# Impressed With Bathys



## Alas (Jun 18, 2006)

Must admit to being seriously impressed with the Auto 100 fathom I got today. One of the clearest dials I've seen, sits very nicely on the wrist although quite large. Takes a bit of getting used to not having a bezel but it def. works on this watch. Very good quality deployment and rubber straps with it in the waterproof case. All in all great package and one I'll def. not flip.

Alasdair


----------



## grayman (May 25, 2006)

I completely agree with you, Alas.

I have a 100 Fathom quartz with the titanium caseback. It is a favorite. As you say, the dial is very readable, and the lume is excellent for night-reading. Like you, I'll not be "flipping" mine. The problem is that now I'm lusting after one of the new models with the mother of pearl dial, possibly also gold PVD'd. Unfortunately, I'd have to raise my upper limit for watch purchase costs to get one.

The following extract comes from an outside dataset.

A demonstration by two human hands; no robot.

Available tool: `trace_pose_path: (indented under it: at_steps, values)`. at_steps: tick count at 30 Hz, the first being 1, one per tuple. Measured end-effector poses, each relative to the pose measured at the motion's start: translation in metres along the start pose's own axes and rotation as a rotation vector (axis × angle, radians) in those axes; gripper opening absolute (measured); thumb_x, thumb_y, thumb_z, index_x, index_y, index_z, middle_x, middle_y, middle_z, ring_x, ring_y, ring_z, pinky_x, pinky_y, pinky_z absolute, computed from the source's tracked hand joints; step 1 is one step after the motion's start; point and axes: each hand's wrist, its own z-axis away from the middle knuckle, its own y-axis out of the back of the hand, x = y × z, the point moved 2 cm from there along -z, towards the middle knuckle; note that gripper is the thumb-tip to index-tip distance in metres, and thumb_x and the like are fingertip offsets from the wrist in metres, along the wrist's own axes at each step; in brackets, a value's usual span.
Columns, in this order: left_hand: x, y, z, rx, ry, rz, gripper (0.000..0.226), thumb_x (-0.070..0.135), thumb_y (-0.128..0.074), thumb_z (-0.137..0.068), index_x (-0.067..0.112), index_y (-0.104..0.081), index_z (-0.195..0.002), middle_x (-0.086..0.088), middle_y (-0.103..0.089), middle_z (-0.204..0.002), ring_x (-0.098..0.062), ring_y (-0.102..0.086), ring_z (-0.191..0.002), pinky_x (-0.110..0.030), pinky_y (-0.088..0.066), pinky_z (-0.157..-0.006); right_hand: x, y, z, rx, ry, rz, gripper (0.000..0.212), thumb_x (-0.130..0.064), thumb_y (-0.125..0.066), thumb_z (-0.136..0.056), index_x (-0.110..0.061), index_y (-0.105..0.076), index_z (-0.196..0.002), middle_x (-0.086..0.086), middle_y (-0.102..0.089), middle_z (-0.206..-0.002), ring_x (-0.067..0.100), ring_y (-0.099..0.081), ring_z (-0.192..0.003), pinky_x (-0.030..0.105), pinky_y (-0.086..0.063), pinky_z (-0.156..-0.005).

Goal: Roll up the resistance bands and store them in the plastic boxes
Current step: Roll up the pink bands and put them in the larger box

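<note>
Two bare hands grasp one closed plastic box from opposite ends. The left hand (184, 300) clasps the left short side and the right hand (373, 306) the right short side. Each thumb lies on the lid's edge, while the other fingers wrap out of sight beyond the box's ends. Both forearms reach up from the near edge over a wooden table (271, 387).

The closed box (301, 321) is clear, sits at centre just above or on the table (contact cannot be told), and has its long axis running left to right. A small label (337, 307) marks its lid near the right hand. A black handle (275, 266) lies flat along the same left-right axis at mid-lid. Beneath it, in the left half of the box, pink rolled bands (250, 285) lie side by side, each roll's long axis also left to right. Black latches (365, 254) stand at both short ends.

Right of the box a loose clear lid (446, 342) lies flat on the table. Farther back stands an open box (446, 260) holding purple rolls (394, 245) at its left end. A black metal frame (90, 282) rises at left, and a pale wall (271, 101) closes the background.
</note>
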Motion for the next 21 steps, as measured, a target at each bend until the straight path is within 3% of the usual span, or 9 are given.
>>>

Enjoy in good health! You won't regret the purchase.


----------



## Stanford (Feb 10, 2007)

Don't rub it in!

I'm still (impatiently) waiting for mine - it's amazing how long some deliveries can take with UPS/Parcelforce working together!


----------



## Alas (Jun 18, 2006)

It is worth the wait. Doesn't make you feel any better though









Alasdair


----------